Description of the task:
The response should be a faithful copy of every record, with nothing left out.
Supplied material below:
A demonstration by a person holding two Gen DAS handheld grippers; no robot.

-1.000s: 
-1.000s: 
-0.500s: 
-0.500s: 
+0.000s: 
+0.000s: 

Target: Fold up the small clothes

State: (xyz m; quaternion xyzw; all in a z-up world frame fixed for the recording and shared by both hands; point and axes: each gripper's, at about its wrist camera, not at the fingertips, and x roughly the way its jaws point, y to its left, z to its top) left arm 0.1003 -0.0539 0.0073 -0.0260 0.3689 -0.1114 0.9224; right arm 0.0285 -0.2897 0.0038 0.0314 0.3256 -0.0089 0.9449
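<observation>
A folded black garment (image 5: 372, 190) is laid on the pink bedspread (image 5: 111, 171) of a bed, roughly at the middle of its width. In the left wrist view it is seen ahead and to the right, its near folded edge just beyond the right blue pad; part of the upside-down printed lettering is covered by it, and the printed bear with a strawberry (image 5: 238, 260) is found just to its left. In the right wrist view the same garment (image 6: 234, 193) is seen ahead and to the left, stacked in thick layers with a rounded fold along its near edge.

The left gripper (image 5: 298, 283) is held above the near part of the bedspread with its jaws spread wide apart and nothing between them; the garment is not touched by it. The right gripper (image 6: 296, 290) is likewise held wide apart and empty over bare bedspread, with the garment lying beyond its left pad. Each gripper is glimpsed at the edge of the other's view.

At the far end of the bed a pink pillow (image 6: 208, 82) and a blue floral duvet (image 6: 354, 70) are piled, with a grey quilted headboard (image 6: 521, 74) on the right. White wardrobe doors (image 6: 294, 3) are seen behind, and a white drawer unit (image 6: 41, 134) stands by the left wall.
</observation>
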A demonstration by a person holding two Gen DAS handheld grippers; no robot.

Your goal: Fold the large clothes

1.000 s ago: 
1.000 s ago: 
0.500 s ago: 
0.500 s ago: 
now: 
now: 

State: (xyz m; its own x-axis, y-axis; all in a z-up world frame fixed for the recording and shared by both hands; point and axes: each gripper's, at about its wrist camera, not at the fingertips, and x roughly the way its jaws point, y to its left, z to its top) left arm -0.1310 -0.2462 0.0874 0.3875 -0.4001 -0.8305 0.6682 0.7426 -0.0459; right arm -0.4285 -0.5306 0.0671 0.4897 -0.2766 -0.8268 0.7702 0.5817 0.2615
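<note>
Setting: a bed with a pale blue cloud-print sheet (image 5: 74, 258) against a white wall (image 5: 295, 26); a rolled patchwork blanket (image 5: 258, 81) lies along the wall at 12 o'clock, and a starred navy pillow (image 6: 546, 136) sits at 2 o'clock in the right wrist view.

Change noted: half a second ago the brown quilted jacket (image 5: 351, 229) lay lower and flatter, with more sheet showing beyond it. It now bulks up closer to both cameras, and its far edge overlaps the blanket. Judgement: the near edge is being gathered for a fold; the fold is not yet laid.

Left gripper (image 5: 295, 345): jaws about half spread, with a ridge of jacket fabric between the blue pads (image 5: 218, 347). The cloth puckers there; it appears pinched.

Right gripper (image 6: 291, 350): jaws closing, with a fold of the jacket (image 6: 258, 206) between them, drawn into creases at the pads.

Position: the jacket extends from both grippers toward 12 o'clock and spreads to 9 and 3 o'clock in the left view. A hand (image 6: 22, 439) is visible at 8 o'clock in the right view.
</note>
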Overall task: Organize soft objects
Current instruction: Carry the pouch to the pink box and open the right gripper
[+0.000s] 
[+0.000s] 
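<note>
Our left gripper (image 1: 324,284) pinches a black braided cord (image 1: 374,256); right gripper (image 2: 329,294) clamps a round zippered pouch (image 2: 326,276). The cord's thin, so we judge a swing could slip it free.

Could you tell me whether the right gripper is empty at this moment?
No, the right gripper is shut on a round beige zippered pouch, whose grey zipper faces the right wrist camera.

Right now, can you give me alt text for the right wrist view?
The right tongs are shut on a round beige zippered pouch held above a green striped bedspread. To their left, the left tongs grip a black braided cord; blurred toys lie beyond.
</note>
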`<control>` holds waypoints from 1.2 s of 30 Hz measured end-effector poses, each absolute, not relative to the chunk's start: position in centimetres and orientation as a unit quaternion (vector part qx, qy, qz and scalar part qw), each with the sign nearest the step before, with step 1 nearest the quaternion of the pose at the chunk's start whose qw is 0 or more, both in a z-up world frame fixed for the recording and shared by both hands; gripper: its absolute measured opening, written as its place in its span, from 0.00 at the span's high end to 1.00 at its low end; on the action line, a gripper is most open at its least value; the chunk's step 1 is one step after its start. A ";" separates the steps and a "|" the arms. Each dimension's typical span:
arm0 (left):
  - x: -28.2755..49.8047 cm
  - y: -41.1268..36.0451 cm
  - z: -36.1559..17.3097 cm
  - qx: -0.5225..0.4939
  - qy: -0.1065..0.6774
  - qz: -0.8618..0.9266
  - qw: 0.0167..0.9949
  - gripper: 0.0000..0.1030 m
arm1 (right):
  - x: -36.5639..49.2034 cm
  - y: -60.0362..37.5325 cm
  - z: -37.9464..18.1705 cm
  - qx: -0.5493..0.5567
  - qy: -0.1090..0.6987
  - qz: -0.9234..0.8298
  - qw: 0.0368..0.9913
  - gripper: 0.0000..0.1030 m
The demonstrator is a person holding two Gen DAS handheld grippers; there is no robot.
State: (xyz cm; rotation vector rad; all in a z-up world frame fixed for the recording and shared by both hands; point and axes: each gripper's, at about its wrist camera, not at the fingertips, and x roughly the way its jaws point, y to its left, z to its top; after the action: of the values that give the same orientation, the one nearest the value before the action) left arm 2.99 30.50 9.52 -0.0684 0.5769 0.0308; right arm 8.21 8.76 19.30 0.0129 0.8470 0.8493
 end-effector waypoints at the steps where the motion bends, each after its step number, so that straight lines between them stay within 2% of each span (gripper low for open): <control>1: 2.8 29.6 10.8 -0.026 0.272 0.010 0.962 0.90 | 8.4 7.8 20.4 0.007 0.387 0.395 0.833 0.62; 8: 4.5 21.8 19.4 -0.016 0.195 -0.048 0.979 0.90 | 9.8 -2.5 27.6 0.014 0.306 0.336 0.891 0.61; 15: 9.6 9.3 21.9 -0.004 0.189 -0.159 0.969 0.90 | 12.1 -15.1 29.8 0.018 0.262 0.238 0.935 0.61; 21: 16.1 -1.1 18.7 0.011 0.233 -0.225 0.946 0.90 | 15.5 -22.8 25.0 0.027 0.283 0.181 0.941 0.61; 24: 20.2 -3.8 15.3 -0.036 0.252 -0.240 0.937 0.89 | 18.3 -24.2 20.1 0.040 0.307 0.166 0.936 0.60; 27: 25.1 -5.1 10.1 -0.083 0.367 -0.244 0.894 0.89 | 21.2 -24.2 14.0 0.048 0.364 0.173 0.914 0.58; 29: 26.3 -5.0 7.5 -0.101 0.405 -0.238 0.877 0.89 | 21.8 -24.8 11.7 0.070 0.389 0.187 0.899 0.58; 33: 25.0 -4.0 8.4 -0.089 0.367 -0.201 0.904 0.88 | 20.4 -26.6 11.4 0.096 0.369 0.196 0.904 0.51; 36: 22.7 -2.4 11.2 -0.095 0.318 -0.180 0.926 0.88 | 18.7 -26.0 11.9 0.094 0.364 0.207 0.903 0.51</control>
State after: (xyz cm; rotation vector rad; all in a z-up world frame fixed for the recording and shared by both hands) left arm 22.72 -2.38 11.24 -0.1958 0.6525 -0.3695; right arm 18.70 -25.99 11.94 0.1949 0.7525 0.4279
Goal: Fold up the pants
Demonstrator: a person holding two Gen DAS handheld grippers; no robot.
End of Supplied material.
Your solution:
A demonstration by a person holding two Gen DAS handheld grippers; no robot.

-1.000s: 
-1.000s: 
-0.500s: 
-0.500s: 
+0.000s: 
+0.000s: 

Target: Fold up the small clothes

State: (xyz m; quaternion xyzw; all in a z-up world frame fixed for the recording and shared by both hands; point and axes: each gripper's, at about its wrist camera, not at the fingertips, and x roughly the way its jaws point, y to its left, z to its top) left arm 0.1003 -0.0539 0.0073 -0.0260 0.3689 -0.1114 0.9224; right arm 0.0285 -0.2897 0.0038 0.0314 0.3256 -0.0089 0.9449
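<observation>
A folded black garment (image 5: 372, 190) is laid on the pink bedspread (image 5: 111, 171) of a bed, roughly at the middle of its width. In the left wrist view it is seen ahead and to the right, its near folded edge just beyond the right blue pad; part of the upside-down printed lettering is covered by it, and the printed bear with a strawberry (image 5: 238, 260) is found just to its left. In the right wrist view the same garment (image 6: 234, 193) is seen ahead and to the left, stacked in thick layers with a rounded fold along its near edge.

The left gripper (image 5: 298, 283) is held above the near part of the bedspread with its jaws spread wide apart and nothing between them; the garment is not touched by it. The right gripper (image 6: 296, 290) is likewise held wide apart and empty over bare bedspread, with the garment lying beyond its left pad. Each gripper is glimpsed at the edge of the other's view.

At the far end of the bed a pink pillow (image 6: 208, 82) and a blue floral duvet (image 6: 354, 70) are piled, with a grey quilted headboard (image 6: 521, 74) on the right. White wardrobe doors (image 6: 294, 3) are seen behind, and a white drawer unit (image 6: 41, 134) stands by the left wall.
</observation>
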A demonstration by a person holding two Gen DAS handheld grippers; no robot.

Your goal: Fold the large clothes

1.000 s ago: 
1.000 s ago: 
0.500 s ago: 
0.500 s ago: 
now: 
now: 

State: (xyz m; its own x-axis, y-axis; all in a z-up world frame fixed for the recording and shared by both hands; point and axes: each gripper's, at about its wrist camera, not at the fingertips, and x roughly the way its jaws point, y to its left, z to its top) left arm -0.1310 -0.2462 0.0874 0.3875 -0.4001 -0.8305 0.6682 0.7426 -0.0459; right arm -0.4285 -0.5306 0.0671 0.4897 -0.2766 -0.8268 0.7702 0.5817 0.2615
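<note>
Setting: a bed with a pale blue cloud-print sheet (image 5: 74, 258) against a white wall (image 5: 295, 26); a rolled patchwork blanket (image 5: 258, 81) lies along the wall at 12 o'clock, and a starred navy pillow (image 6: 546, 136) sits at 2 o'clock in the right wrist view.

Change noted: half a second ago the brown quilted jacket (image 5: 351, 229) lay lower and flatter, with more sheet showing beyond it. It now bulks up closer to both cameras, and its far edge overlaps the blanket. Judgement: the near edge is being gathered for a fold; the fold is not yet laid.

Left gripper (image 5: 295, 345): jaws about half spread, with a ridge of jacket fabric between the blue pads (image 5: 218, 347). The cloth puckers there; it appears pinched.

Right gripper (image 6: 291, 350): jaws closing, with a fold of the jacket (image 6: 258, 206) between them, drawn into creases at the pads.

Position: the jacket extends from both grippers toward 12 o'clock and spreads to 9 and 3 o'clock in the left view. A hand (image 6: 22, 439) is visible at 8 o'clock in the right view.
</note>
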Overall task: Organize soft objects
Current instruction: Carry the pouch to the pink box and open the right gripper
[+0.000s] 
[+0.000s] 
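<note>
Our left gripper (image 1: 324,284) pinches a black braided cord (image 1: 374,256); right gripper (image 2: 329,294) clamps a round zippered pouch (image 2: 326,276). The cord's thin, so we judge a swing could slip it free.

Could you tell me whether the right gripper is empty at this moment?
No, the right gripper is shut on a round beige zippered pouch, whose grey zipper faces the right wrist camera.

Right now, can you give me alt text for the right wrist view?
The right tongs are shut on a round beige zippered pouch held above a green striped bedspread. To their left, the left tongs grip a black braided cord; blurred toys lie beyond.
</note>
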`<control>` holds waypoints from 1.2 s of 30 Hz measured end-effector poses, each absolute, not relative to the chunk's start: position in centimetres and orientation as a unit quaternion (vector part qx, qy, qz and scalar part qw), each with the sign nearest the step before, with step 1 nearest the quaternion of the pose at the chunk's start whose qw is 0 or more, both in a z-up world frame fixed for the recording and shared by both hands; gripper: its absolute measured opening, written as its place in its span, from 0.00 at the span's high end to 1.00 at its low end; on the action line, a gripper is most open at its least value; the chunk's step 1 is one step after its start. A ";" separates the steps and a "|" the arms. Each dimension's typical span:
arm0 (left):
  - x: -28.2755..49.8047 cm
  - y: -41.1268..36.0451 cm
  - z: -36.1559..17.3097 cm
  - qx: -0.5225..0.4939
  - qy: -0.1065..0.6774
  - qz: -0.8618..0.9266
  - qw: 0.0167..0.9949
  - gripper: 0.0000..0.1030 m
arm1 (right):
  - x: -36.5639..49.2034 cm
  - y: -60.0362..37.5325 cm
  - z: -37.9464..18.1705 cm
  - qx: -0.5493..0.5567
  - qy: -0.1090..0.6987
  - qz: -0.9234..0.8298
  - qw: 0.0368..0.9913
  - gripper: 0.0000..0.1030 m
The demonstrator is a person holding two Gen DAS handheld grippers; there is no robot.
State: (xyz cm; rotation vector rad; all in a z-up world frame fixed for the recording and shared by both hands; point and axes: each gripper's, at about its wrist camera, not at the fingertips, and x roughly the way its jaws point, y to its left, z to its top; after the action: of the values that give the same orientation, the one nearest the value before the action) left arm 2.99 30.50 9.52 -0.0684 0.5769 0.0308; right arm 8.21 8.76 19.30 0.0129 0.8470 0.8493
 end-effector waypoints at the steps where the motion bends, each after its step number, so that straight lines between them stay within 2% of each span (gripper low for open): <control>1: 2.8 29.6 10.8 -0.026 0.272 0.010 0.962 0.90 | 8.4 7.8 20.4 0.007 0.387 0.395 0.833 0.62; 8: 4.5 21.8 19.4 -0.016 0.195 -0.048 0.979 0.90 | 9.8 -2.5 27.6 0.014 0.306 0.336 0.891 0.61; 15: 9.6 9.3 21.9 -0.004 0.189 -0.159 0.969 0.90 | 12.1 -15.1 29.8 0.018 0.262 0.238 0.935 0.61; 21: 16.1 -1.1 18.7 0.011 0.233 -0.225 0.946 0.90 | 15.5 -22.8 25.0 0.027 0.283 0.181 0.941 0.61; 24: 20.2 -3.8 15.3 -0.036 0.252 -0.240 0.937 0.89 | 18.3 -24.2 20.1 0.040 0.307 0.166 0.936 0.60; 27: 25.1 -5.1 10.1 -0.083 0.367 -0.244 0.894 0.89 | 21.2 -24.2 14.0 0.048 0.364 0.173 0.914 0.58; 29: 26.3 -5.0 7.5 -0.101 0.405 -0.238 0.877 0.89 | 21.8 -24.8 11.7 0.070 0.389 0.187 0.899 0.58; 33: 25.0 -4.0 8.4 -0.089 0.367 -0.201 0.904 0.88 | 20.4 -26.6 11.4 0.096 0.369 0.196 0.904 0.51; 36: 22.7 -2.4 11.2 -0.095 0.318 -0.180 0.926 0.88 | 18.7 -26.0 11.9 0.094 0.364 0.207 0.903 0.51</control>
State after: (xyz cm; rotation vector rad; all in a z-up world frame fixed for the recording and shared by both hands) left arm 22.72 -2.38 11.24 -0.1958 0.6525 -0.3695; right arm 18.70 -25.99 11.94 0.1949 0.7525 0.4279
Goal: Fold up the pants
Demonstrator: a person holding two Gen DAS handheld grippers; no robot.

The answer has been given in its entirety.